Exercise requirements: Range to output from the entries below: the line containing "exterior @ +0" through the line containing "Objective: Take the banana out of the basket". Set it down exactly, ends included, nothing else.

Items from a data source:
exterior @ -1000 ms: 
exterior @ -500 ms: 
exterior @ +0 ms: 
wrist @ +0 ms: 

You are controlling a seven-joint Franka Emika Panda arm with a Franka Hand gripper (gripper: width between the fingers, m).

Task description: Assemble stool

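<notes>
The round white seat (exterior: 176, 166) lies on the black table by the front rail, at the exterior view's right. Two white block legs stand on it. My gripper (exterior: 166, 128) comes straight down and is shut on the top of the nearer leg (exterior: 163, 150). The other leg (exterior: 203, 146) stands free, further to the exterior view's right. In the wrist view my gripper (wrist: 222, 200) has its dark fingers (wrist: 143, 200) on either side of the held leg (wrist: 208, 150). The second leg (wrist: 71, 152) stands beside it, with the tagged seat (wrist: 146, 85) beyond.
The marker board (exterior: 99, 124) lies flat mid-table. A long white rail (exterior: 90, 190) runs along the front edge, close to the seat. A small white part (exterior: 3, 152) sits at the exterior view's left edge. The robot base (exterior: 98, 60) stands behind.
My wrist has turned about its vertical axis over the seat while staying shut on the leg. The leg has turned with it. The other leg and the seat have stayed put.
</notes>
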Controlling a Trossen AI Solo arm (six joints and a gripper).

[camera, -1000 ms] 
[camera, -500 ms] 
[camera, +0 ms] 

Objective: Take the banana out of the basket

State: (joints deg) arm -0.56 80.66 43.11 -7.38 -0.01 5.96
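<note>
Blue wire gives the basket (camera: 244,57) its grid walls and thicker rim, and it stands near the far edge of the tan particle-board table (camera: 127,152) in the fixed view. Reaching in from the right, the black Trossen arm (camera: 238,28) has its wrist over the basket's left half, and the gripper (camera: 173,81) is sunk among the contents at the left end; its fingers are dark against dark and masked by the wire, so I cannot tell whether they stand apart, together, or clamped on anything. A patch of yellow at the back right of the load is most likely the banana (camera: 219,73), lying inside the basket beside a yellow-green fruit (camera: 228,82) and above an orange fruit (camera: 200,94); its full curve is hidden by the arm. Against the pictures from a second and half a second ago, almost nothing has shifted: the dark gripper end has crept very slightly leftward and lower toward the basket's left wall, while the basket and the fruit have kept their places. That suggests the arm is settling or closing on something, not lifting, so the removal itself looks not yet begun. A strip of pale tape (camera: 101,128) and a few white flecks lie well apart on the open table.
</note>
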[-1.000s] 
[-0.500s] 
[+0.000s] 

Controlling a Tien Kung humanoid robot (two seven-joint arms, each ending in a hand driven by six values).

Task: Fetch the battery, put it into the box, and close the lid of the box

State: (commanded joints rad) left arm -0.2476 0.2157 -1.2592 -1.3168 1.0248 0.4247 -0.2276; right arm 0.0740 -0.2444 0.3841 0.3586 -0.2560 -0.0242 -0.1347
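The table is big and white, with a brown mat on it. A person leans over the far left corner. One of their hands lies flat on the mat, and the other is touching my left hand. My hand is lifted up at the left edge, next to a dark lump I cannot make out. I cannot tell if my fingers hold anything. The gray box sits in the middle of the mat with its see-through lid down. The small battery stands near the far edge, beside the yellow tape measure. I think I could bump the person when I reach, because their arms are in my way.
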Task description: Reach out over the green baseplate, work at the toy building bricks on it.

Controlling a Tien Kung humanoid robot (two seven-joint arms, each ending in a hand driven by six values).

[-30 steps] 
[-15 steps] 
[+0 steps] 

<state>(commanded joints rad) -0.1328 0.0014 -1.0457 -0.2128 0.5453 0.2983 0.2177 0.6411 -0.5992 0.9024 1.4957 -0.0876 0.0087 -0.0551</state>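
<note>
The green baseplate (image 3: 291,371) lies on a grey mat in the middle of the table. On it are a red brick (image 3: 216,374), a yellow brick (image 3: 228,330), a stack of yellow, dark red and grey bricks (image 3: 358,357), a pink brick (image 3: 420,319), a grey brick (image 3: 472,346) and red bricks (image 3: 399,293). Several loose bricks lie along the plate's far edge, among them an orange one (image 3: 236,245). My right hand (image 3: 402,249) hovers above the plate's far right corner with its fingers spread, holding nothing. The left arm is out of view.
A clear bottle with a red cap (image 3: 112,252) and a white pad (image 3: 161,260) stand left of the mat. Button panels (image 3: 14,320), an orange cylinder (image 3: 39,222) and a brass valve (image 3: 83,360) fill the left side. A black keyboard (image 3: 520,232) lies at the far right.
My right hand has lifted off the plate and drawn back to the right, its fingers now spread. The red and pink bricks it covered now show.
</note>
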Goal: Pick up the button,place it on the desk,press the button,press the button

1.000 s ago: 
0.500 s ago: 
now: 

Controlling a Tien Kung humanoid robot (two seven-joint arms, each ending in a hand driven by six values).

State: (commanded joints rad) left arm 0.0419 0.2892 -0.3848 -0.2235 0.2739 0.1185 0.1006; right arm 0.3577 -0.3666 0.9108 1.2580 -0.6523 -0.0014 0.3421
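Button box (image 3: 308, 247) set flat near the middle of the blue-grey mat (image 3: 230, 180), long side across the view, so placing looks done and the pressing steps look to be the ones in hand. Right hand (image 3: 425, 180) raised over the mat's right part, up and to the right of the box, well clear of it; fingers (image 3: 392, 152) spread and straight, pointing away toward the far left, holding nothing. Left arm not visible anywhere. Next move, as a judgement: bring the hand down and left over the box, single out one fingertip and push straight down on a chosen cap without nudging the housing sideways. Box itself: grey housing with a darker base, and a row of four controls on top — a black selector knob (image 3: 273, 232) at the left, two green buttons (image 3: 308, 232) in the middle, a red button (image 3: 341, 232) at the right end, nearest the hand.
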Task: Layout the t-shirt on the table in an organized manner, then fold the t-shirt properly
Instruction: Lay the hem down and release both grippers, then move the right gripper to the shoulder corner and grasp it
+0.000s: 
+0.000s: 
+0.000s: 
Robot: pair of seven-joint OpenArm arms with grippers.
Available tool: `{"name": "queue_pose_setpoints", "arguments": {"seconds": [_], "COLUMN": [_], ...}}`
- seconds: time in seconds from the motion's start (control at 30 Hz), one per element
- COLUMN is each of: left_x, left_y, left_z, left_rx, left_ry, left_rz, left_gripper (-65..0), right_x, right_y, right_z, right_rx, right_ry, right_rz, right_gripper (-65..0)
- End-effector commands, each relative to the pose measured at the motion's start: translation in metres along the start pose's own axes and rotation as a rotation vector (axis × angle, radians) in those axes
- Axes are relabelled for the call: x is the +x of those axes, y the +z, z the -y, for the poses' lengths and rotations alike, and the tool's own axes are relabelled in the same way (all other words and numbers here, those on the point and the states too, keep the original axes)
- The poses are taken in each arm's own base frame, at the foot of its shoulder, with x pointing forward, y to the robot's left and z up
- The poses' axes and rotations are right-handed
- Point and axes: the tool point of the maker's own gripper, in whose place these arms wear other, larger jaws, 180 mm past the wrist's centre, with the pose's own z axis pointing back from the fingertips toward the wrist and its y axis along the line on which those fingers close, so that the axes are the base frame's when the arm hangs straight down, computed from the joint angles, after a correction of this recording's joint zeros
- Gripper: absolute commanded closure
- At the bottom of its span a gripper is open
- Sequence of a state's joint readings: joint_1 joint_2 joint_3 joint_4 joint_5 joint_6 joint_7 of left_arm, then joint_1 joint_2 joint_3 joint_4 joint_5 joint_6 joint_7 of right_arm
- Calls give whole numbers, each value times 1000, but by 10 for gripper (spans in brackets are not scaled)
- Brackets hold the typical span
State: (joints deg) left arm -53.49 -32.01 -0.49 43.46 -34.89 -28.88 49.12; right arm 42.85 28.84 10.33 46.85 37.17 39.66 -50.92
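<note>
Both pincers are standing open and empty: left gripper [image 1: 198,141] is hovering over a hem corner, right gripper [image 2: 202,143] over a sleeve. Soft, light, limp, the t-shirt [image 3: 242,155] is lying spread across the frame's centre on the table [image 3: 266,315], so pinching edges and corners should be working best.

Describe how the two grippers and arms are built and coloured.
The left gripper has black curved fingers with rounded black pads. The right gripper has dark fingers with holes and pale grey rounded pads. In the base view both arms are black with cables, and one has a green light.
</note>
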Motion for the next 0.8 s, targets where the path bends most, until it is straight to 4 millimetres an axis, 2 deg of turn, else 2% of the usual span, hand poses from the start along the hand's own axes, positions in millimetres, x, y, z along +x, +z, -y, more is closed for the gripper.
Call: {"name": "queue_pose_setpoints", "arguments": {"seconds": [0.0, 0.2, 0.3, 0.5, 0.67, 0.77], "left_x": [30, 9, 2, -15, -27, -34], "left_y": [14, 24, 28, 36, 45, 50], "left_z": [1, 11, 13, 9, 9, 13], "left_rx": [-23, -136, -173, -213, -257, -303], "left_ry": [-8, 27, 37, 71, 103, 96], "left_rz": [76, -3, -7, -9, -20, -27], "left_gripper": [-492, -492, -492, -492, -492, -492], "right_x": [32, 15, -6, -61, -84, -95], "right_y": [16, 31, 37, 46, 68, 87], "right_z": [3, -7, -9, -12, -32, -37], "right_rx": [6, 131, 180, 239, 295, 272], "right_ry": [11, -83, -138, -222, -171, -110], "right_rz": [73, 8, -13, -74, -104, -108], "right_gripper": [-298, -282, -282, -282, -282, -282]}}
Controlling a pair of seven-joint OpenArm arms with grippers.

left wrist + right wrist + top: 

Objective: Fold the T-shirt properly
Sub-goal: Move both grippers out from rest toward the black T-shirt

Expected answer:
exterior @ +0 ms: 
wrist @ +0 ms: 

You are controlling a seven-joint Franka Emika Panda arm with a Franka Hand gripper (gripper: width between the fingers, m).

Task description: Assemble stool

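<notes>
The round white seat (exterior: 176, 166) lies on the black table by the front rail, at the exterior view's right. Two white block legs stand on it. My gripper (exterior: 166, 128) comes straight down and is shut on the top of the nearer leg (exterior: 163, 150). The other leg (exterior: 203, 146) stands free, further to the exterior view's right. In the wrist view my gripper (wrist: 222, 200) has its dark fingers (wrist: 143, 200) on either side of the held leg (wrist: 208, 150). The second leg (wrist: 71, 152) stands beside it, with the tagged seat (wrist: 146, 85) beyond.
The marker board (exterior: 99, 124) lies flat mid-table. A long white rail (exterior: 90, 190) runs along the front edge, close to the seat. A small white part (exterior: 3, 152) sits at the exterior view's left edge. The robot base (exterior: 98, 60) stands behind.
My wrist has turned about its vertical axis over the seat while staying shut on the leg. The leg has turned with it. The other leg and the seat have stayed put.
</notes>
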Controlling a Trossen AI Solo arm (six joints and a gripper).

[camera, -1000 ms] 
[camera, -500 ms] 
[camera, +0 ms] 

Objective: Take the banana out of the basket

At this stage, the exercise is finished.